Oliver Williamson and Elinor Ostrom Win 2009 Nobel Prize in Economics

by Sean Hackbarth

Nobel Prize in Economics

Oliver Williamson and Elinor Ostrom won the 2009 Nobel Prize in economics. Williamson is a name you should’ve run across if you’ve taken intermediate microeconomics or industrial organization courses. His worked in “new institutional economics” stood on top of Nobel laureate Ronald Coase’s work on why firms exist in the first place. The Nobel Prize committee notes:

Oliver Williamson has argued that markets and hierarchical organizations, such as firms, represent alternative governance structures which differ in their approaches to resolving conflicts of interest. The drawback of markets is that they often entail haggling and disagreement. The drawback of firms is that authority, which mitigates contention, can be abused. Competitive markets work relatively well because buyers and sellers can turn to other trading partners in case of dissent. But when market competition is limited, firms are better suited for conflict resolution than markets.

Ostrom won for her research in how real societies figured out the difficult questions of managing scarce resources.

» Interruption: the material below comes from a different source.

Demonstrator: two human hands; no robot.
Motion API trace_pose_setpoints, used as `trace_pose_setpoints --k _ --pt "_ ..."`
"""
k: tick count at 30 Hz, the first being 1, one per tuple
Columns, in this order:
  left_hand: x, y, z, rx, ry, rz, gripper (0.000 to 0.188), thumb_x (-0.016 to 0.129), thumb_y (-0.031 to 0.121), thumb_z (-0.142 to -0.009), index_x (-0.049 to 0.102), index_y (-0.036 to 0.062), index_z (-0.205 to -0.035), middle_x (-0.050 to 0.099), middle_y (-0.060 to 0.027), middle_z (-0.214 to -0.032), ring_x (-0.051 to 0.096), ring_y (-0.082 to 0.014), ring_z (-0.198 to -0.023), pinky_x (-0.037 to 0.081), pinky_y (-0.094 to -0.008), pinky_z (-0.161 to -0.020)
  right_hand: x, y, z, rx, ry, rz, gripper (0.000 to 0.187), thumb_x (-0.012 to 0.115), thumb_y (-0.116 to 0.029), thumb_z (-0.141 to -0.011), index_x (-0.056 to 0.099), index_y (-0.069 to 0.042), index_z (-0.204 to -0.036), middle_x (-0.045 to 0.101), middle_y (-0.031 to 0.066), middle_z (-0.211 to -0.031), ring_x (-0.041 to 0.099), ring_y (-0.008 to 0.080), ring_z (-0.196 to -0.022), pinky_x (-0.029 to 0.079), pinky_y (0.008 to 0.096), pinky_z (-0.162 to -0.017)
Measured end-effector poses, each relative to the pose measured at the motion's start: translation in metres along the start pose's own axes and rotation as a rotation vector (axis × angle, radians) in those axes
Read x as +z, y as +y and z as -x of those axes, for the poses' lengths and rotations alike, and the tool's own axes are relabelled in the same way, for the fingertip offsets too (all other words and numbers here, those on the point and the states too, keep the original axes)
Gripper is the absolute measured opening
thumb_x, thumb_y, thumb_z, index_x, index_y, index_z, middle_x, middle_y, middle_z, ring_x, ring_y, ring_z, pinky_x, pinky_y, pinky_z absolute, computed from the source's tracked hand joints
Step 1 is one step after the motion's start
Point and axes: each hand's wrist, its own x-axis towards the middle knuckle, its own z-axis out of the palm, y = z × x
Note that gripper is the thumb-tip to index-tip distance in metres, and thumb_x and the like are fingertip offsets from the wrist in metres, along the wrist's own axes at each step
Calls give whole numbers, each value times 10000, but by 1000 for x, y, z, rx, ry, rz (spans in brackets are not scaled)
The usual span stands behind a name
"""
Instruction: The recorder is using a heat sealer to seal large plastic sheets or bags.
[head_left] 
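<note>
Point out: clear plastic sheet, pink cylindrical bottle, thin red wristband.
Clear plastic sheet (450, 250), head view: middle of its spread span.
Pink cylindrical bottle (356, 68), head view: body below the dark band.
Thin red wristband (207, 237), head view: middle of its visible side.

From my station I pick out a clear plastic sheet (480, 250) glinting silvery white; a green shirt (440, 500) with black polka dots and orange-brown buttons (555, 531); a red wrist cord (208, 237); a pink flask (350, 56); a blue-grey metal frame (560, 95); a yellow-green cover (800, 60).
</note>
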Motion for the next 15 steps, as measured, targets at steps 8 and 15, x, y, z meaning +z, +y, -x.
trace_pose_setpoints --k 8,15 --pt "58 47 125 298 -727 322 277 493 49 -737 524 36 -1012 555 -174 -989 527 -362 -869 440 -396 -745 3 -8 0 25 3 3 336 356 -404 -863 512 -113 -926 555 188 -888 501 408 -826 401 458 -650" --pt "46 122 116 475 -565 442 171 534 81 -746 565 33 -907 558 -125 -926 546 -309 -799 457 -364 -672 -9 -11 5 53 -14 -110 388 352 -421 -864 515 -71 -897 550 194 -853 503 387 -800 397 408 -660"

Through field studies she learned people find ways to self-organize and solve their problems. Here’s what the Nobel Prize committee had to say about Ostrom’s work:

Elinor Ostrom has challenged the conventional wisdom that common property is poorly managed and should be either regulated by central authorities or privatized. Based on numerous studies of user-managed fish stocks, pastures, woods, lakes, and groundwater basins, Ostrom concludes that the outcomes are, more often than not, better than predicted by standard theories. She observes that resource users frequently develop sophisticated mechanisms for decision-making and rule enforcement to handle conflicts of interest, and she characterizes the rules that promote successful outcomes.

Think evolving standards of culture and custom. Think Edmund Burke. Also, in a related document the committee points out research Ostrom did showing that state collectivism and privatization failed to reduce the degradation of Mongolian grasslands. The lesson to be taken away isn’t that privatization is just as bad as collectivization. Rather, the best solution grows internally from the unique time-and-place-specific knowledge locals have and outsiders don’t.

John Nye summarizes Williamson’s and Ostrom’s work; Stephen Bainbridge explains Williamson’s work; and Don Boudreaux is pleased with the picks.

“Work of 2009 Economics Nobel Laureates Sheds Light on Regulation”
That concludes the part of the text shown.